Ascott

Pena
Melvin Ascott looks at where his right arm used to be and believes he would have bled to death by a dark Florida highway if a young Palm Coast man and his friends had not rescued him.
Ascott, 52, and his wife Donna, 49, his daughter-in-law, Tammy Hicks, 22, and his granddaughter, Alexis Hicks, 5, were trapped in their 2008 Ford Edge after it skidded off a wet Interstate 75 in a heavy thunderstorm south of Lake City and crashed into some trees.
Stunned, confused and in a daze, Ascott remembers hearing voices and strange faces peering into the vehicle that July 11 night.
The good Samaritans were Nicholas Peña, 20, Erik Diaz, 21, Joshua Frost, 21, and Chris Dowda, 21, fraternity brothers returning from a Kappa Sigma Leadership Conference in New Orleans. Peña is a Matanzas High School graduate who now attends the University of Central Florida.
"Absolutely, they saved my life," Ascott said as he checked out of Shands Hospital in Gainesville on Tuesday.
Peña said he was driving and had just gotten on I-75 from Interstate 10 when he saw the brake lights of the vehicle stuck in the trees.
As Diaz called 9-1-1, Dowda and Peña ran to the car and got Hicks and the 5-year-old out of the car. Once Donna Ascott was safely removed from the wreck, Peña returned to the car for Melvin Ascott.
"I remember hitting the ditch after the car hydroplaned off the road; it lost a wheel and then it hit the trees," Melvin Ascott said. "I don't remember anything after that. I didn't even know I lost my arm until them boys showed up."
Someone was shouting to his friends to get him some things to make a tourniquet, Melvin Ascott said. That someone was Peña, who tried to get Dowda's belt to tie around Melvin Ascott's severed arm. The belt did not work so Frost got Peña a T-shirt and with a screwdriver made a tourniquet, which he wrapped tightly on Melvin Ascott's arm to slow the bleeding.
"He saved my life," Melvin Ascott said of Peña. "How many 20-year-olds can put on a tourniquet or think about one in a situation like this?"
"It was just amazing to me. It was beyond his years."
As Melvin Ascott landed in Ontario late Tuesday night and headed for Windsor, his thoughts were with Peña and his friends.
"I will write him a nice thank you letter and offer some support for him and his fraternity," Melvin Ascott said. "I hear the fraternity is in financial trouble and they are trying to keep it running."
Peña said it is "cool" that Melvin Ascott wants to help but he said it is not expected.
"It's enough knowing that he is alive and that his family has been in contact with us," Peña said.
Melvin Ascott's family said they are thankful to Peña and his friends and they were a godsend at the time of the accident.

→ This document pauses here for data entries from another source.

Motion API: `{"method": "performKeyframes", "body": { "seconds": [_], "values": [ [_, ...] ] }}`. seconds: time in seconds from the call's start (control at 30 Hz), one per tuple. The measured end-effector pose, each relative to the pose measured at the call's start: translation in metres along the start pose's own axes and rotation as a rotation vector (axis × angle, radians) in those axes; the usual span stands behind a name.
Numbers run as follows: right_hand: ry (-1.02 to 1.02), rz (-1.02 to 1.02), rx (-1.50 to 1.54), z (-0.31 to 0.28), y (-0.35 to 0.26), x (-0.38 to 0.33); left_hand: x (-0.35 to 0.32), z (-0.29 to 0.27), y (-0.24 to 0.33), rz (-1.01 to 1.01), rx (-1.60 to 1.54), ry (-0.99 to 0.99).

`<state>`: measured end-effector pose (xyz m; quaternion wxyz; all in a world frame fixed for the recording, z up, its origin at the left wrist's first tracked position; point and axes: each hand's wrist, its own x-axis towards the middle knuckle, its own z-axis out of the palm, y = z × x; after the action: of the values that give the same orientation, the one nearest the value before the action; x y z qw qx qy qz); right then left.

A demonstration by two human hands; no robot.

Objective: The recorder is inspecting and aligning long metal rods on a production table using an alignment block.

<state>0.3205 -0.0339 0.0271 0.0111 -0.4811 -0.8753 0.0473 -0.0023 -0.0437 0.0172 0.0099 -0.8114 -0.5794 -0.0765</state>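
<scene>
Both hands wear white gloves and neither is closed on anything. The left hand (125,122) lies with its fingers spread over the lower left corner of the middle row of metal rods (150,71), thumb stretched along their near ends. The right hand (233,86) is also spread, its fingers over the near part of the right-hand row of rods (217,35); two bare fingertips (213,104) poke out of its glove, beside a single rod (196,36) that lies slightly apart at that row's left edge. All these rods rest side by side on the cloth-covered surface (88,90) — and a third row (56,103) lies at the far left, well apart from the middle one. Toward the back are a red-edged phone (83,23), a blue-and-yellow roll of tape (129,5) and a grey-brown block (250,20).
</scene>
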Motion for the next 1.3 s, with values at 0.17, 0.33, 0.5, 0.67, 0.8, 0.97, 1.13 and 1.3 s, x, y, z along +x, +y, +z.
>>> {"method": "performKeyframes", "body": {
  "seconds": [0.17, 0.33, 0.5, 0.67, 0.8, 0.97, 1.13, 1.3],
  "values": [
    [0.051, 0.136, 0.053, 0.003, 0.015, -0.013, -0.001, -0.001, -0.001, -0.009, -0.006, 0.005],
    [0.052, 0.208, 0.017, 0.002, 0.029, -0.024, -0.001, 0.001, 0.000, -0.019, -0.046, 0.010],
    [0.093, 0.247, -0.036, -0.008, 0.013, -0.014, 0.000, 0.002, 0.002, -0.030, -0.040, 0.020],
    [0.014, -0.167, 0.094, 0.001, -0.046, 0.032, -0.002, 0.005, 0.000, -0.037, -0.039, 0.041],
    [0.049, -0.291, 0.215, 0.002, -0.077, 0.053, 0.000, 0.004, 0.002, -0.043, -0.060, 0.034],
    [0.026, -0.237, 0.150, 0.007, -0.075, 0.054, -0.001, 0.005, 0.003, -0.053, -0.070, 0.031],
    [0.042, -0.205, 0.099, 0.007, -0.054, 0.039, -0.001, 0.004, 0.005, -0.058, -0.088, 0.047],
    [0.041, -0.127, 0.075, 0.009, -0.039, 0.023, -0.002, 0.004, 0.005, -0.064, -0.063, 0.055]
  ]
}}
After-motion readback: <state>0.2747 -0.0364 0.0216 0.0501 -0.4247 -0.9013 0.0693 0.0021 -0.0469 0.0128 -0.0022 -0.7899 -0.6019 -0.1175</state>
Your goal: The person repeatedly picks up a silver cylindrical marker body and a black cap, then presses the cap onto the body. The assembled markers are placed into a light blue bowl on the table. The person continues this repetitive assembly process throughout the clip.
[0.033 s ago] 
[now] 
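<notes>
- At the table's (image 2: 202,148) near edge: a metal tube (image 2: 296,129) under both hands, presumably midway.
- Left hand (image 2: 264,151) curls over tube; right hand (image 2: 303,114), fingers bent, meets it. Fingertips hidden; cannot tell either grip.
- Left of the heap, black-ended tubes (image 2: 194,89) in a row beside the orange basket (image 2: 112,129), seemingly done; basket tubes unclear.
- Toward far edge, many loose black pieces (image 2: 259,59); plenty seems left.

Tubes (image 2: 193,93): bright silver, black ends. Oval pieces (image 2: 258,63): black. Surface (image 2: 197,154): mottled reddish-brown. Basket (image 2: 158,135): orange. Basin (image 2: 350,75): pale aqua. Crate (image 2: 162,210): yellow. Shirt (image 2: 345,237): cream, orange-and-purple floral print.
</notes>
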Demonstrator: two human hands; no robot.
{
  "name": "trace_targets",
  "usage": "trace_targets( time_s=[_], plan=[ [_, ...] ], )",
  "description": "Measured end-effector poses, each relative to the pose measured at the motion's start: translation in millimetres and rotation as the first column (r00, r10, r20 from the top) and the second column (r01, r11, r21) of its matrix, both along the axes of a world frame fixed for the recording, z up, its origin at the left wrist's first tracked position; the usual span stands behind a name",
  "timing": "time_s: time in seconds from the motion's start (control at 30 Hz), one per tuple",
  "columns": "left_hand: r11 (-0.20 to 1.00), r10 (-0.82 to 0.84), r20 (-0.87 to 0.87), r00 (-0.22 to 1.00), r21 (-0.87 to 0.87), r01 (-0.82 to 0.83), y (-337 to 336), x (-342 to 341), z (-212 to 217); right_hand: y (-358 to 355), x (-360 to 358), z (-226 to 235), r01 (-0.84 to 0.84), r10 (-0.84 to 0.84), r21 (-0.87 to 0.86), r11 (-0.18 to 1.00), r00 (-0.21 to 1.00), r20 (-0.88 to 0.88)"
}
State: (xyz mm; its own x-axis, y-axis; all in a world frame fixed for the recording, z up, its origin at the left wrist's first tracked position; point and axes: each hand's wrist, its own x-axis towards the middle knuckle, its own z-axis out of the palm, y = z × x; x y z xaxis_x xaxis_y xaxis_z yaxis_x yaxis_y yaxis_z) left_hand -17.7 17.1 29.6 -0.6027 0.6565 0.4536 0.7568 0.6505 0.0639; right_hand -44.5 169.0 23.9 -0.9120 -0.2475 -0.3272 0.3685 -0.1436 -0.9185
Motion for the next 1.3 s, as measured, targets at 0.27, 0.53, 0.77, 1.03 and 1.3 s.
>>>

"Without them, it could have been worse," said Debbie Poirier, Melvin Ascott's sister-in-law in an e-mail to The News-Journal. "He's (Melvin Ascott) awake and totally aware of his condition, his spirit is good and he's still in a lot of pain but he's still with us and his family."
Doctors could not reattach Melvin Ascott's arm. He will wait for his arm -- a 2 1/2- to 3-inch stub -- to heal before he can have surgeries done to his face.
"He is doing amazingly well," said Rosemary Glass, Melvin Ascott's sister.
Glass said she got the news of the accident from a nephew and when she heard the story of Peña and his friends, she uttered, "Oh my God, they saved his life."